Directives of db_import.
 
IVS_DB_URL: URL for the root directory in the IVS Data Center the which
            contains database file. Value should end with letters "db/". Since
            there are several IVS Data Centers user can select the Data Center
            to which connection is the best.
 
WGET_EXE:   Filename with path of program wget.
 
GZIP_EXE:   Filename with path of program gzip.
 
TMP_DIR:    Name of temporary directory.
 
GET_FILE:   Filename with path of the file which lists database filenames to be
            downloaded. Database filenames may contain wild-card symbols * and ?
            which are interpreted by the same well as Unix shell.
            NB: normally database files are compressed by gzip in the IVS
                data center and have a suffix .gz . Suffix .gz is removed
                from the IVS database filenames before comparison and therefore
                filenames in GET_FILE should not contain it.
            Format of GET_FILE: records of variable length. Each record contain
            one filename which user desires to download. Trailing blanks are
            ignored. Lines which starts from ## are considered as comments.
 
GET_FILE:   Filename with path of the file which lists database filenames NOT
            to be downloaded. Database filenames may contain wild-card symbols
            * and ? which are interpreted by the same well as Unix shell.

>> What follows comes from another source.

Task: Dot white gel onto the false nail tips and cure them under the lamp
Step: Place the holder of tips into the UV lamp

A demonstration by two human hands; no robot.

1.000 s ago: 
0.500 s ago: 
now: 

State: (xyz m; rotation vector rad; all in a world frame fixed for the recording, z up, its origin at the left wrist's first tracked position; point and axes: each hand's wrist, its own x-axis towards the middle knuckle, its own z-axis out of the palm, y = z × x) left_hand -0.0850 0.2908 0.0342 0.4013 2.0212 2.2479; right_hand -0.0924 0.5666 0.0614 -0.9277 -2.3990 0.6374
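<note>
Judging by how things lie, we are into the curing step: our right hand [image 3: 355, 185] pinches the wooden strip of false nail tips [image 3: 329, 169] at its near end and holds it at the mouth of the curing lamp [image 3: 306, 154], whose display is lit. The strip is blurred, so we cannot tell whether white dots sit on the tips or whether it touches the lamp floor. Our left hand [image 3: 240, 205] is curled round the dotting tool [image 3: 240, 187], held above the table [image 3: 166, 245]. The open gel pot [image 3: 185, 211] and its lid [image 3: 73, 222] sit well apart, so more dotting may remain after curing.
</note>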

            NB: normally database files are compressed by gzip in the IVS
                data center and have a suffix .gz . Suffix .gz is removed
                from the IVS database filenames before comparison and therefore
                filenames in GET_FILE should not contain it.
            Format of NOGET_FILE is the same as GET_FILE: records of variable
            length. Each record contain one filename which user desires to
            download. Trailing blanks are ignored. Lines which starts from ##
            are considered as comments.
 
INCOMING_DIR: Directory name where geo_import will put new databases. It is
              desirable to keep this directory at the local machine.
 
LOG_FILE:     Filename with path of the log file. geo_import records names
              of the files retrieved from the IVS Data Center.
 
DATE_START:   Start date. geo_import would retrieve files for experiments
              date conducted at DATE_START and later. Experiment date
              is derived from the database name. format of DATE_START:
              yyyy.mm.dd where yyyy -- integer year number, mm -- integer
              month number, dd -- integer day number. Leading blanks are
              replaced with blanks. For example, 2000.12.02 (December 2, 2000)
 
DATE_END:     End date. geo_import would retrieve files for experiments
              date conducted at DATE_END and before. Experiment date
              is derived from the database name. format of DATE_END:
              yyyy.mm.dd where yyyy -- integer year number, mm -- integer
              month number, dd -- integer day number. Leading blanks are
              replaced with blanks. For example, 2000.12.02 (December 2, 2000)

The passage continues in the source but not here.